I photographed a lot of material, which is my strategy when I go to archives like this. Whenever digital photography is allowed, I focus on locating and recording as much in the archives as I possibly can in the time I have. There’s never enough time, but this strategy allows me to go home with more material than I’d ever be able to read, sitting at the desk in the archive. It amazes me that just a decade or so ago, people had to sit in these places for months and months—and then in many cases they still only managed to scratch the surface of what was available.

That’s not to say that past researchers haven’t done fabulously, getting to the meat of an issue and finding the relevant material. But I suspect it limited the time they had to look around the information they were seeking, to see, for example, what else might have been on people’s minds on the particular day a specific newspaper article they were looking for was printed. Not to mention, what might have been in the advertisements on the edge of the page.

For example, I was looking at a table of New York Bank Note discounts, in the Lyons NY Countryman for Tuesday, March 2nd 1830. The table was in the fifth column of page four. After I photographed it, I noticed there was a notice about the sale of a defaulted property in Lyons at the top of column six. So I shot a quick photo of it and moved on. It wasn’t until I reviewed my photos at home, that I read it through and found that, in addition to being an interesting example of a notice, complete with a detailed property description and a little more background information to add to my knowledge of people in Lyons, the final line answers an unresolved question from my earlier research.

As I was putting together all the legends that surround my subjects in upstate NY, I ran into a story that claimed they had spent a lot of time trying to build a ship canal around Niagara Falls. There were obviously good precedents to support the idea of an additional “internal improvement” in upstate New York. But it would take government money to build it, so they needed a patron. There was a brief mention of a long, late-1850s carriage-ride one of my subjects had with New York Senator and former Governor William Henry Seward, during which my guy bent Seward’s ear about the project and received the response that it would never happen until there was a change in administration. Which he took to be Seward’s way of saying “when I become President.”

I liked this story, and had always planned on using it. But the accidental newspaper discovery makes it much more plausible.
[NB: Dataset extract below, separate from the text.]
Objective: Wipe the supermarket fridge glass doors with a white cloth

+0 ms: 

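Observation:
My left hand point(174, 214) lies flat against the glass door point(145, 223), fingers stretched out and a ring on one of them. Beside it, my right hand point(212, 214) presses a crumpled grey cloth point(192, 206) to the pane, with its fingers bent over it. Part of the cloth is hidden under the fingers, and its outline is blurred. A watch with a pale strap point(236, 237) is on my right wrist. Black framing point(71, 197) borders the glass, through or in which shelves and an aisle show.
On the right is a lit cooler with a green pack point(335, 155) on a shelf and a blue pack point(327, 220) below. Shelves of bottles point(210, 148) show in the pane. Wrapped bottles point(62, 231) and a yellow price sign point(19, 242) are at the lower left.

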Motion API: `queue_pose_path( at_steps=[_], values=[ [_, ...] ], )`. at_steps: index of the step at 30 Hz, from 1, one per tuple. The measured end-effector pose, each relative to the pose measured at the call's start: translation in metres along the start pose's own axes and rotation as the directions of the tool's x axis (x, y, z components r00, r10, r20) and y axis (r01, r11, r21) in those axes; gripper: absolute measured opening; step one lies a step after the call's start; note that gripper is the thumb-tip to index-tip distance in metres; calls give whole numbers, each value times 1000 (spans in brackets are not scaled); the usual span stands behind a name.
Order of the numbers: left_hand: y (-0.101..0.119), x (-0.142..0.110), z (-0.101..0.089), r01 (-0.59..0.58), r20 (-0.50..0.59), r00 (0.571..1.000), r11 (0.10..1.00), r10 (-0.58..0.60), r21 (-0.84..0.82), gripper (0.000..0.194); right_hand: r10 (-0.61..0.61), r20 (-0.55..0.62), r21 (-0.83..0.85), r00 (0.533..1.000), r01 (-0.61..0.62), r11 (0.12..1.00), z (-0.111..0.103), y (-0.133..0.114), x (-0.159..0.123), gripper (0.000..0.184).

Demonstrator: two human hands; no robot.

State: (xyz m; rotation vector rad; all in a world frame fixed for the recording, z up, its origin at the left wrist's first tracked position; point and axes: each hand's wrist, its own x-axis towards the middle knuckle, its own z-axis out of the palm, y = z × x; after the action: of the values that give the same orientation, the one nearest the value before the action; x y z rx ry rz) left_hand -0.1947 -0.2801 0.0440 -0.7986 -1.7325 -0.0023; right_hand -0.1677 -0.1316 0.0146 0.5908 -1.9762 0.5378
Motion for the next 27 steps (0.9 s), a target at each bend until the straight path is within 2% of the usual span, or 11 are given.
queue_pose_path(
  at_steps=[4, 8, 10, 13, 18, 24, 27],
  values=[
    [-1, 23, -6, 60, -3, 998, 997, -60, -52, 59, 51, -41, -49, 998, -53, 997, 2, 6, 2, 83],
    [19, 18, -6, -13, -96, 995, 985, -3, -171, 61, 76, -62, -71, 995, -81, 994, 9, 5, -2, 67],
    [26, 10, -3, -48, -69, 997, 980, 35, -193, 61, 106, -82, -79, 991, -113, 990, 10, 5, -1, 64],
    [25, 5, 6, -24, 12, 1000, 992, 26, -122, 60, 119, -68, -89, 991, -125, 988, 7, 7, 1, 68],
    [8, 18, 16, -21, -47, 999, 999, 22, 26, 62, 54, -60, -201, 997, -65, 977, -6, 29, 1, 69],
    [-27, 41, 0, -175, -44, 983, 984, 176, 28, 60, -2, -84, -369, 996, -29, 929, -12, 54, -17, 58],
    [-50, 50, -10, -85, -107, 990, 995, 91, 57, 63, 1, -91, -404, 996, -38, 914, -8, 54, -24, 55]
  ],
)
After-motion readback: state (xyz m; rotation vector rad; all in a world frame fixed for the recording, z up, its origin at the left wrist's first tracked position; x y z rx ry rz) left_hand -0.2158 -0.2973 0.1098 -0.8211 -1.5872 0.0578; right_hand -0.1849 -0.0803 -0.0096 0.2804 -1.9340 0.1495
The 1830 lawyer handling the default sale in Lyons, whose name appears at the bottom of the advertisement was none other than “Wm. H. Seward, Att’y.” A reminder that my guys, even though they were merely upstate businessmen, had a completely credible connection with the man who went on to become a key member of Lincoln’s “Team of Rivals.” Too often we forget that many of the “great men” who stride through the big histories, started somewhere as regular people. Unexpected material from the archives can not only provide background for a narrative, but from time to time, it can provide unexpected clues about meaning and context.

2 comments:

Randall said...

I was just speaking to students in one of my seminars about library-browsing serendipity. Finding that special book or journal in the stacks can be a thrill.

PW said...

Dan, I love the example of finding something buried in an archive that completed a part of your research. It's a great feeling, isn't it?

You also made an excellent point about "great man" history that's often overlooked. Too often, writers are starry eyed when writing about Lincoln, Washington or a thousand other greats, but overlook the warts-and-all humanity of their subjects.